In article <200212081912.gB8JCnm00669@s102-n054.tele2.cz>,
Jaromir Dolecek <jdolecek@netbsd.org> wrote:
>
>Yes, this more or less my view.
> 
>Definitely process running into it's limits is more suitable for
>punishment than random other process. I believe that the limits
>are supposed to be set so that the users/system are able to do
>their work, but still catch runaway cases.  So if the limit _is_
>reached, it's IMHO fine to use drastic measures.

But they should not be punished on a syscall-by-syscall basis as
you propose, but they should be punished in a centralized and well-thought
fashion.

>There is some prior art, even. During out-of-memory condition,
>processes asking for more memory are killed.  Processes not asking
>for more memory can continue running happily.  Similarily CPU
>limits, process is terminated if it reaches the limit.

Nonsense.

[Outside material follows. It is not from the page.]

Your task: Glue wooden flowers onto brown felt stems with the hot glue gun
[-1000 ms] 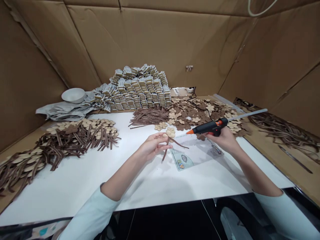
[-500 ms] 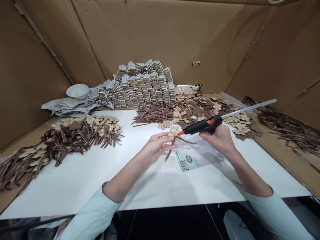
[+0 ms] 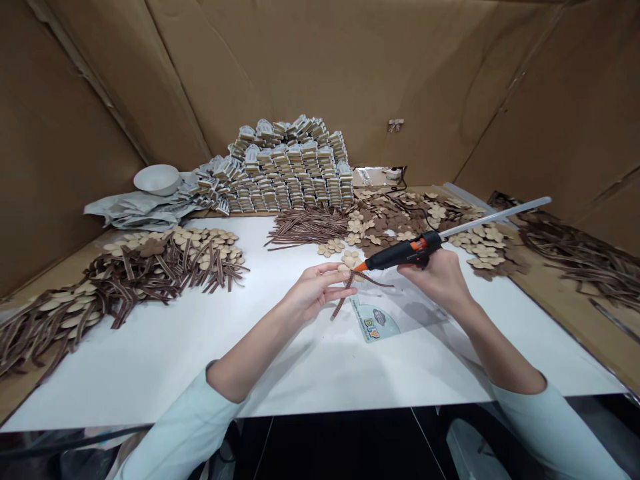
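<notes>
While the tan cut-out flower (image 3: 351, 260) sits pinched between the thumb and fingertips of the left hand (image 3: 315, 290), above the desk (image 3: 150, 393), two brown strips (image 3: 344, 300) already cross beneath it, one trailing down toward the person, the other running out toward the right hand (image 3: 435, 277); whether they are fixed in place, I cannot tell. The right hand closes round the grip of a hot glue gun (image 3: 405, 255); its orange nozzle (image 3: 361, 267) points left, just beside the flower, and its long axis rises back past the hand, ending in a clear glue stick (image 3: 495, 219). Left of the left hand lie heaps of similar discs and strips (image 3: 165, 263); a printed DIY bag (image 3: 375, 321) lies just below the right hand; stacked packets (image 3: 285, 170) stand ahead of both hands.
</notes>
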Action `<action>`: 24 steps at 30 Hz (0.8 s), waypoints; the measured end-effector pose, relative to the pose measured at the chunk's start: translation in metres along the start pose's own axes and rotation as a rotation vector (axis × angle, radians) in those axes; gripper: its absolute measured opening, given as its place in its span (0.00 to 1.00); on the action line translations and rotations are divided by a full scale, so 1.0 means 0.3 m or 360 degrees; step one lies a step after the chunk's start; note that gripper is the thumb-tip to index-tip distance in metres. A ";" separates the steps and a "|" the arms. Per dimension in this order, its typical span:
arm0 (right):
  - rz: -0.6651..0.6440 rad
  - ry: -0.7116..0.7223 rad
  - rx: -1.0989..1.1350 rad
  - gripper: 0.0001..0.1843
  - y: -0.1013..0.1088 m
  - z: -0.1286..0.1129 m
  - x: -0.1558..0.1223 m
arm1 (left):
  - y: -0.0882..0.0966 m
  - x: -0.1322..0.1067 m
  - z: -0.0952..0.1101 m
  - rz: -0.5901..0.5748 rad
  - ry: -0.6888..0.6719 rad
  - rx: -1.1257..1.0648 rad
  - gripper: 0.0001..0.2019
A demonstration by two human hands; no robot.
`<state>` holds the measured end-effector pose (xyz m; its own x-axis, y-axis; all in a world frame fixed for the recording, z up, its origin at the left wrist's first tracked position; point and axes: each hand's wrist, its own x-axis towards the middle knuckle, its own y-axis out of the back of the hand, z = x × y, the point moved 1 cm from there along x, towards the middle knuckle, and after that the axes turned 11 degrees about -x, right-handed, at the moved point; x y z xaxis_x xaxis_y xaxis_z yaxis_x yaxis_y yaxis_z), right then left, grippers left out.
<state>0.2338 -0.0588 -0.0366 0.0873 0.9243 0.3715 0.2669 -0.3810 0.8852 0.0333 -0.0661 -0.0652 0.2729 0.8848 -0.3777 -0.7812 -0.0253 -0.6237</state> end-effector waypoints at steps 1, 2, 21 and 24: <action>-0.0006 -0.0007 -0.0013 0.10 0.000 -0.001 0.000 | 0.000 0.000 0.000 -0.0004 -0.0005 -0.0003 0.05; -0.0015 -0.0016 -0.0028 0.10 -0.001 -0.001 0.000 | 0.001 0.001 0.001 -0.0008 -0.0009 -0.0005 0.05; 0.0030 0.0081 -0.0304 0.11 -0.007 -0.002 -0.014 | 0.003 0.007 0.001 0.0046 -0.0018 -0.0038 0.06; 0.0039 0.0089 -0.0365 0.14 -0.010 0.002 -0.021 | 0.004 0.006 0.002 0.0056 -0.0017 -0.0029 0.06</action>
<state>0.2331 -0.0634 -0.0418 0.0361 0.9145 0.4029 0.0398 -0.4042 0.9138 0.0327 -0.0642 -0.0663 0.2394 0.8881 -0.3924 -0.7798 -0.0650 -0.6226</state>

You are comparing apples and oranges. The system overcommitted
memory allocation here, had a choice between deadlocking and killing a
process and chose the second. If the system had not overcommitted memory
allocation in the first place, it would never need to kill the process.

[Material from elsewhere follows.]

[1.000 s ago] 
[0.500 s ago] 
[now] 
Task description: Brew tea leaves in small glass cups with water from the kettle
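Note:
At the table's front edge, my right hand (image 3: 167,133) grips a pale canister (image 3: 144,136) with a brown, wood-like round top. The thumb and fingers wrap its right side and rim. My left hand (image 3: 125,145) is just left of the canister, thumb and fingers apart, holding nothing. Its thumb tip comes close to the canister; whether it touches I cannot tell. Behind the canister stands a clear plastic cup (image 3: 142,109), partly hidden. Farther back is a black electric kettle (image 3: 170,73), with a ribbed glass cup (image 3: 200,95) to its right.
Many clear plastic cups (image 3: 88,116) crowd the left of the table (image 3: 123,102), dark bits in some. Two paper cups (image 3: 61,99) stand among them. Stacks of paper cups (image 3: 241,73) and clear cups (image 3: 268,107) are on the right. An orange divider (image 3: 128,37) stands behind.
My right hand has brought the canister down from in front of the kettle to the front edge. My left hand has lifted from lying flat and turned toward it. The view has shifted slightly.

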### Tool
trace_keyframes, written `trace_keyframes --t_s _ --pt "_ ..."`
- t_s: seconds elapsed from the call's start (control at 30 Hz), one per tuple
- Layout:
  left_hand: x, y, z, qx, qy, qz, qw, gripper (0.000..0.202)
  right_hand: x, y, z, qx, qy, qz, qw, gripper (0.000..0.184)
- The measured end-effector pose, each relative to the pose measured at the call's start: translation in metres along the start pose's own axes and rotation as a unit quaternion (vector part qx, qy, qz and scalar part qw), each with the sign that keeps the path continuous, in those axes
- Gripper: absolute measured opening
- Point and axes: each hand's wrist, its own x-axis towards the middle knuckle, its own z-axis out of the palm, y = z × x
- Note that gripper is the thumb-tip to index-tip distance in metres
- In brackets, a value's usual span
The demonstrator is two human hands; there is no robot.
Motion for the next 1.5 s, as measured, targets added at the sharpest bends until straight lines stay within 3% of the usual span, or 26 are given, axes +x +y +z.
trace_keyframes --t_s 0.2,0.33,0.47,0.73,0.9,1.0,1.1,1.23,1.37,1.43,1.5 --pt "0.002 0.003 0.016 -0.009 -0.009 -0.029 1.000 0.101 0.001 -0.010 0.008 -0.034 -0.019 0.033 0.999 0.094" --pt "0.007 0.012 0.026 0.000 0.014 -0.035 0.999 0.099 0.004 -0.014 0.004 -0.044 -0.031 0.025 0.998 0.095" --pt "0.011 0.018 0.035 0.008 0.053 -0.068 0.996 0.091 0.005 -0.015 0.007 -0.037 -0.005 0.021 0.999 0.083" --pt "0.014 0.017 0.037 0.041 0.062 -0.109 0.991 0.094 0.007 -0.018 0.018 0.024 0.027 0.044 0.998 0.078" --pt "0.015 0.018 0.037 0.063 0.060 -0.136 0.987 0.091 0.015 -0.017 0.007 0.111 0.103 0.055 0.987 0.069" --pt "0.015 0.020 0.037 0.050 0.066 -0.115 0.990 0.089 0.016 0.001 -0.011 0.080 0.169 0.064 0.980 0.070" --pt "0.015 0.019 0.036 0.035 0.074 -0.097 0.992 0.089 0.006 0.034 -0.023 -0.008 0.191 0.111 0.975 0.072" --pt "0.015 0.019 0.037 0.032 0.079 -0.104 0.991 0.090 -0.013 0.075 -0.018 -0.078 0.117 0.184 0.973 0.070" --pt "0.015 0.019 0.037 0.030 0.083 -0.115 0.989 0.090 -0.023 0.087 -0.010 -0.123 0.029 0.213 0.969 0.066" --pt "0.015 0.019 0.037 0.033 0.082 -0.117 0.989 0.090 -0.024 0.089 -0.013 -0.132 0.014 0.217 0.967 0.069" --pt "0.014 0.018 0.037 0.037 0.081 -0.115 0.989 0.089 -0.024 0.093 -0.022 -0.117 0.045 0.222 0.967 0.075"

>Process slots are not that scarce. The limit for number of
>processes is reached very seldomly. When it _is_ reached, it
>is very likely that Something isn't behaving properly; either
>there is some Unexpected Load, DoS going on, silly mistake
>of local user, or something is misconfigured. In all these
>cases, the induced sleep helps administrator to get things under
>control more easily.

You are only preventing the silly mistake style fork() bomb. I bet
that I can make the system completely unusable without hitting any
of the resource limits that will put my process to sleep.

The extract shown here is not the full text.